Three length measurements that are made: standard length (SL), total length (TL), and if the fish species has a fork tail — fork length (FL). The fish is laid, facing left on a fish board. The board is long wooden plank with a metric measuring scale running down the center.
Standard length does not include the caudal fin or tail. It begins at the tip of the fish’s head; then the fish measurer lifts the tail up slightly to form a crease where the backbone ends. Standard length measurement includes the fish’s head to end of backbone dimension only. Total length is the entire length of the fish, including the caudal fin.
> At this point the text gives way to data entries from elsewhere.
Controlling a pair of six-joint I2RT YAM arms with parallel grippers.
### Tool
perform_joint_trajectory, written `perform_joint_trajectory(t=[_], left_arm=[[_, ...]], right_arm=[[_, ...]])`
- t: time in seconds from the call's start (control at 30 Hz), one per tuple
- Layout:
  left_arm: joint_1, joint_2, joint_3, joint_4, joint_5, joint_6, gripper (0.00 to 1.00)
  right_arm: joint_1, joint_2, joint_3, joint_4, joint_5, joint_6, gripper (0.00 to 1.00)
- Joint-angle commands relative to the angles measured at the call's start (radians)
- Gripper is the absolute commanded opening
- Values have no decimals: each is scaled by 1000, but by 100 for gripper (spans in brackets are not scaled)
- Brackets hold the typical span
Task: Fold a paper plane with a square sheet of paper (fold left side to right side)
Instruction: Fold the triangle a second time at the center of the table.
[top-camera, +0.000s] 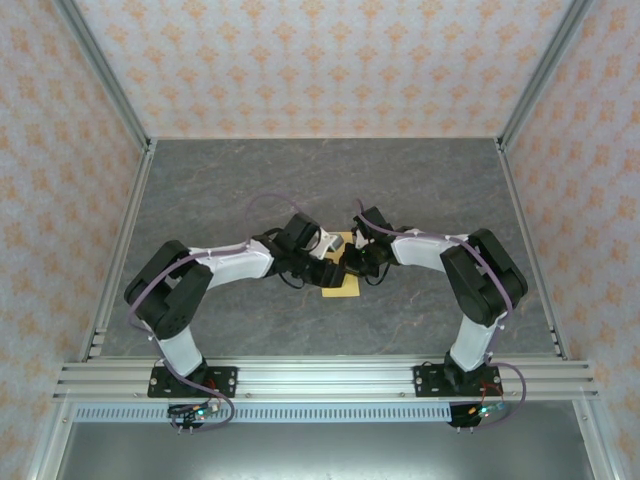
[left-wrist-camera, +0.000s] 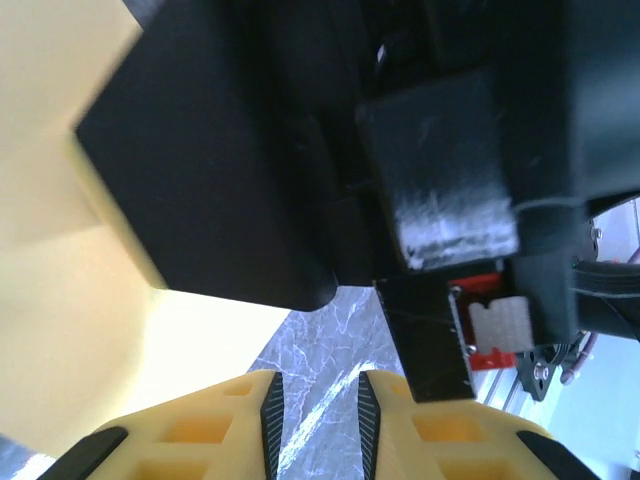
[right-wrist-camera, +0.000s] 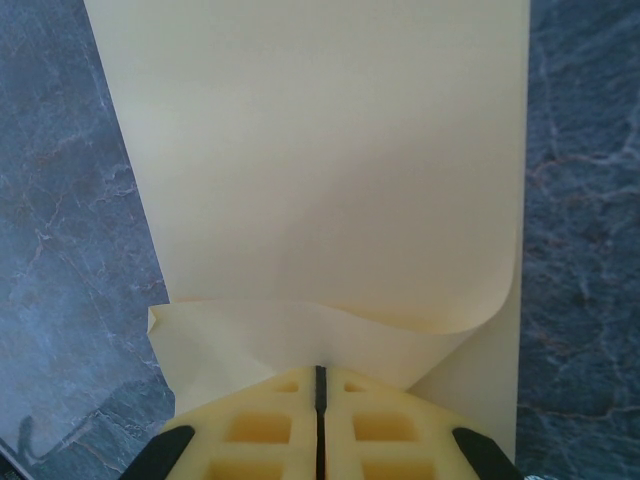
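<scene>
Pinching what looks like the lifted edge of the square sheet of paper (right-wrist-camera: 320, 150), the right gripper (right-wrist-camera: 320, 405) has its jaws pressed together, and the flap curls over just ahead of them. The left gripper (left-wrist-camera: 318, 415) has its jaws slightly apart, with bare tabletop (left-wrist-camera: 315, 340) between them and paper to their left. The side-to-side fold is laid over but not creased; the plane folds remain.

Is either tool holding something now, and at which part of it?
The right tool pinches the yellow sheet of paper at its lifted, curled edge; the left tool, slightly open, holds nothing.
</scene>
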Motion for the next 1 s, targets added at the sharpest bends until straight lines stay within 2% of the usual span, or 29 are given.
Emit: perform_joint_trajectory(t=[0.0, 0.23, 0.43, 0.97], left_arm=[[-9, 30, -11, 21, 26, -6, 28], [-8, 61, -8, -26, -61, 12, 27], [-7, 74, -10, -52, -92, 24, 26], [-6, 80, -35, -70, -123, 32, 25]], right_arm=[[4, 48, -5, -85, 66, -14, 9], [3, 44, -4, -91, 68, -17, 9], [3, 43, -4, -94, 71, -19, 9], [4, 43, 6, -108, 77, -27, 9]])
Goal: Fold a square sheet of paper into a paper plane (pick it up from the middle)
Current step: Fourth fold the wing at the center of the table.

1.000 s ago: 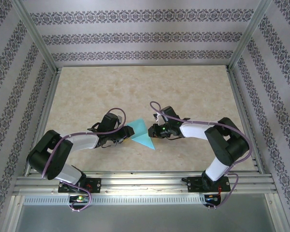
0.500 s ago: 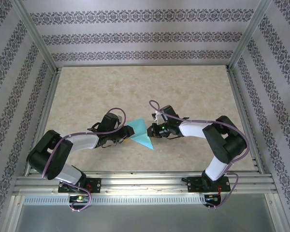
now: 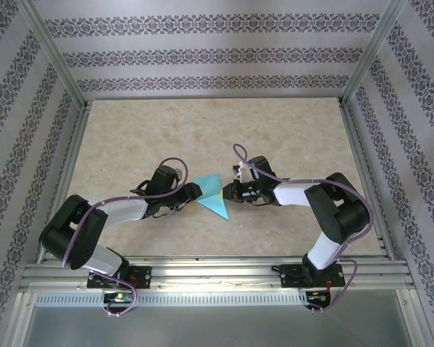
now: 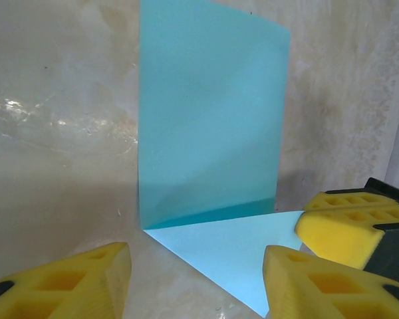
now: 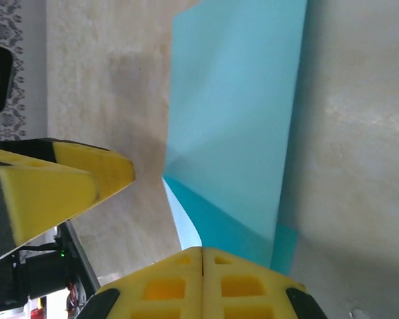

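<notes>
1. Square sheet of paper (image 3: 212, 196): turquoise and creased. It sits on the beige marbled surface (image 3: 289, 137) between the two grippers, closer to the near edge than to the far one.
2. Form: one panel (image 4: 209, 113) stands upright from the crease. A paler triangular flap (image 4: 233, 249) lies flat on the surface in front of it.
3. Heading: seen from above, the long axis runs from the far side toward the near edge, leaning right. The pointed end faces near-right.
4. Left gripper (image 3: 194, 194): its yellow fingers (image 4: 66, 282) stand well apart, straddling the flat flap and gripping nothing. One finger overlaps the flap's edge.
5. Right gripper (image 5: 203, 266): the fingers are pressed flat together with no gap, and the sheet's creased end is caught at their tips.
6. Hidden or cut off:
   - In the left wrist view the panel's top runs out of frame, and the flap's point goes behind a finger.
   - In the right wrist view the sheet's lower edge passes behind the closed fingers, so how much paper lies between them cannot be told.
7. Markings: the walls (image 3: 202, 54) carry bands of dark ornament, too small to make out further.
</notes>
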You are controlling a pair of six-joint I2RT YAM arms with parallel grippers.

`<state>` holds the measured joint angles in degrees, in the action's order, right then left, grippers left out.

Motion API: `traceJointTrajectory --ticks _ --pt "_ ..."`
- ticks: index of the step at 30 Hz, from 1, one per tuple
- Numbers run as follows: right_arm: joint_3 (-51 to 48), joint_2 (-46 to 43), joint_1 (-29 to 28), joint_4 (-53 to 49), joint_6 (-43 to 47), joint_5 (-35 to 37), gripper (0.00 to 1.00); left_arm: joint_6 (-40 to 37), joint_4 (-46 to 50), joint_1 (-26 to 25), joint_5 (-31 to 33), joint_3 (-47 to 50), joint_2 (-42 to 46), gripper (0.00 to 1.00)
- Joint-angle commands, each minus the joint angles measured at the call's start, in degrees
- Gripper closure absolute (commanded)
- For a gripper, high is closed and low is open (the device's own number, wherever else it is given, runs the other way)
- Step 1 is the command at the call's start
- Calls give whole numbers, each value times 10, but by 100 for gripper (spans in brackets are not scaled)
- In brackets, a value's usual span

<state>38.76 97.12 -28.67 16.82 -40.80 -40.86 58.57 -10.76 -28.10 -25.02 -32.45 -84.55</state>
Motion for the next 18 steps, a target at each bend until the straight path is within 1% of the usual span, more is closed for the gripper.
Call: traceJointTrajectory --ticks 1,12,18 --pt "-21 -15 7 69 -26 -35 98 4 -7 11 1 -16 -11 43" --pt "-50 -7 22 169 -84 -73 100 24 -48 21 -17 -10 -30 43" --pt "-50 -16 25 158 -76 -67 100 27 -61 21 -24 -11 -34 42"
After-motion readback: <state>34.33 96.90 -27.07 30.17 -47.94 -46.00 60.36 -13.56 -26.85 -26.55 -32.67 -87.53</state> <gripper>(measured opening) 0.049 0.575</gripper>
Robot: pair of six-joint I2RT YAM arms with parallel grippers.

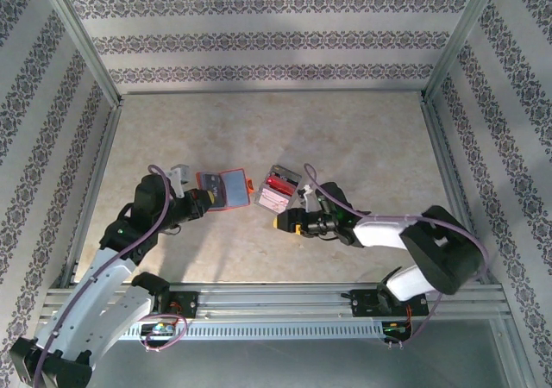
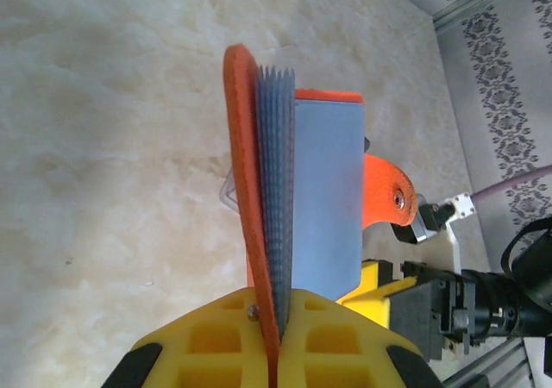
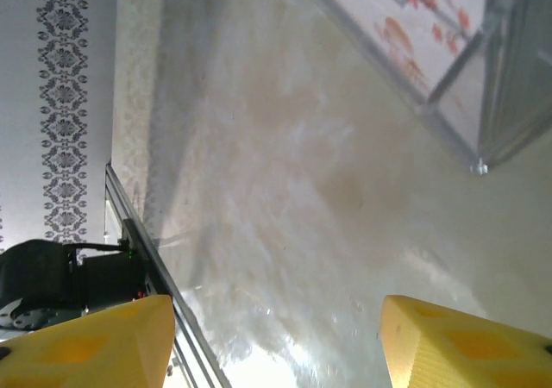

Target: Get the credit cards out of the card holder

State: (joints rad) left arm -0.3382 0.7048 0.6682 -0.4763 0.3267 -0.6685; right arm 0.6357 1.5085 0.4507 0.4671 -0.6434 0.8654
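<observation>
With the left gripper [image 2: 269, 323] clamped on one edge of the card holder [image 2: 302, 190], held upright left of the table [image 1: 345, 147] centre, and the right gripper [image 3: 276, 336] spread apart, a hard pull may twist it loose.

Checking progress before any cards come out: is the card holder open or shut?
Open: the card holder has its grey-blue pockets fanned out, and its snap tab hangs unfastened.

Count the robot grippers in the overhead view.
2. The left gripper is left of centre, jaws shut on the card holder; the right gripper is right of centre, jaws open, near a clear plastic box.
</observation>
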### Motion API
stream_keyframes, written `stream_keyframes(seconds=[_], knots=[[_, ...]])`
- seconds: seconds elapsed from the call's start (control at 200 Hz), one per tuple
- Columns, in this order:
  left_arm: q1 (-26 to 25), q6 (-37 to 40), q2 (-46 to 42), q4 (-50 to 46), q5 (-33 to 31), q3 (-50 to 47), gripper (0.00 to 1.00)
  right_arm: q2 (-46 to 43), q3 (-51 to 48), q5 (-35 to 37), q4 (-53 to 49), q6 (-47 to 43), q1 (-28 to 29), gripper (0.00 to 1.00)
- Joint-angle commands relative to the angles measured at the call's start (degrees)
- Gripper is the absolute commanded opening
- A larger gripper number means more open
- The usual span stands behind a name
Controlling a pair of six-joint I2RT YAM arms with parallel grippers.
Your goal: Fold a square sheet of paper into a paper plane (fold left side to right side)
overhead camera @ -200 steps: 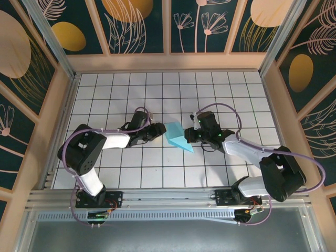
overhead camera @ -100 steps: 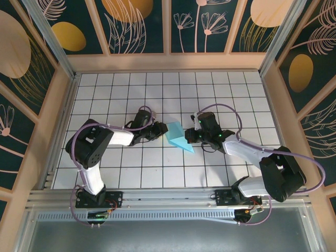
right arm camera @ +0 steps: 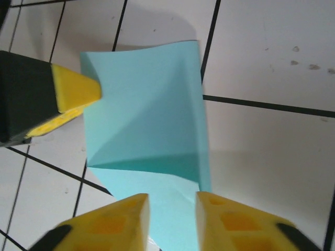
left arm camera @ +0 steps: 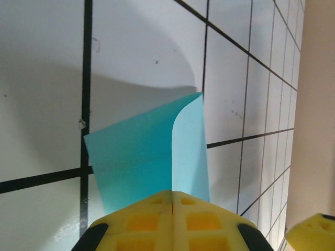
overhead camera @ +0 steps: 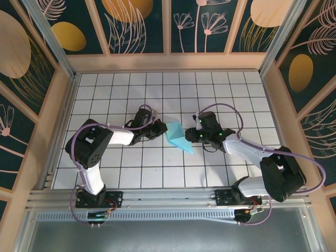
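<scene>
We see a handover of the grip at the middle of the desk, where the square sheet of paper lies partly folded, one flap raised off the white tiles. A second ago the left gripper stood with its jaws apart, just short of the sheet's 9 o'clock edge. Now it has moved in and its jaws are pressed together on that edge, the teal paper coming straight out from between them in the left wrist view. The right gripper, which was clamped on the 3 o'clock side, has parted its jaws a little. In its wrist view the yellow pads stand clear on either side of the sheet and pinch nothing. We judge that the left arm alone holds the paper, so the right one is free to pull back, take a new hold or press a crease. The left-to-right fold looks begun but not flattened, and nothing resembling a plane has formed. We find no brand, label or writing: the sheet is plain, the desk carries only black grid lines, and the walls bear only leaf and flower patterns.
</scene>
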Motion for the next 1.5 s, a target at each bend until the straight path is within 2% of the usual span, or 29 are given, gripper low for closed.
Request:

In fork-tailed species, the fork length measurement begins at the fish’s snout and ends at the v-notch in the tail.
Source: Australian Government – Department of Environment, Water, Population and Communities
Part of the dissection of every fish (except gray triggerfish) is the extraction of otoliths from the fish’s head. An otolith is a bone-like structure made of calcium carbonate and located in the inner ear of fish. All vertebrates have similar structures that function as gravity, balance, movement, and directional indicators. Otoliths help fish sense changes in horizontal motion and acceleration.
To extract the otoliths, the scientist makes a deep cut behind the fish’s head and pulls it away from the body. The left and right otoliths are found in small slits below the brain. They must be removed carefully, one at a time with forceps. They can easily break or slip into the brain cavity.
Otoliths reveal many things about a fish’s life. Its age and growth throughout the first year of its life can be determined. Otoliths have concentric rings that are deposited over time. The information they show is analogous tree ring growth patterns that record winter and summer cycles. Other otolith measurements can determine when the fish hatched, as well as helping to calculate spawning times in the fish’s life.
The oxygen atoms in calcium carbonate (CaCO3) can be used to assay oxygen isotopes. Scientists can use these markers to reconstruct temperatures of the waters the fish has lived in. Scientists also look for other trace elements and isotopes to determine various environmental factors.
Each pair of otoliths is put into the small labeled yellow envelope.
The otoliths on the gray triggerfish are too small to be studied, so the spine from its back is collected for age and growth analysis.
The last step standard data collection is determining the sex and maturity of the fish. The fish is cut open at the belly, similar to preparing the fish as a filet to eat it.
If the fish is big, the air bladder must be deflated. The intestines are moved or cut out of the way. The gonads (ovaries and testes) are found, and the fish can be identified as a male or female. (Groupers can be hermaphroditic.) The fish’s stage of maturity can also be determined this way. Maturational stages can be classified with a series of codes:
U = undetermined
1 = immature virgin (gonads are barely visible)
2 = resting (empty gonads – in between reproductive events)
3 = enlarging/developing (eggs/sperm are beginning to be produced)
4 = running ripe (gonads are full of eggs/sperm and are ready to spawn)
5 = spent (spawning has already occurred)
Dissected gonad specimens are removed from the fish and placed in a plastic containers, snapped shut and stored in a formalin jar to preserve them. These preserved samples will be analyzed later by histology scientists. Histology is the science of organ tissue analysis.
Red snappers have their fins clipped to provide a DNA sample. They may also have their stomachs removed and the contents studied to better understand their diets.
Video data from the underwater cameras is downloaded in the dry lab. This data will be analyzed once scientists return to their labs on land.
Many different kinds of echinoderms and other invertebrates have been pulled up in the fish traps. Several are species that I’ve never seen before:
We also catch many unusual large and small fish in the traps and on hooks. Several of these have been tropical species that I’ve only seen in salt water aquariums.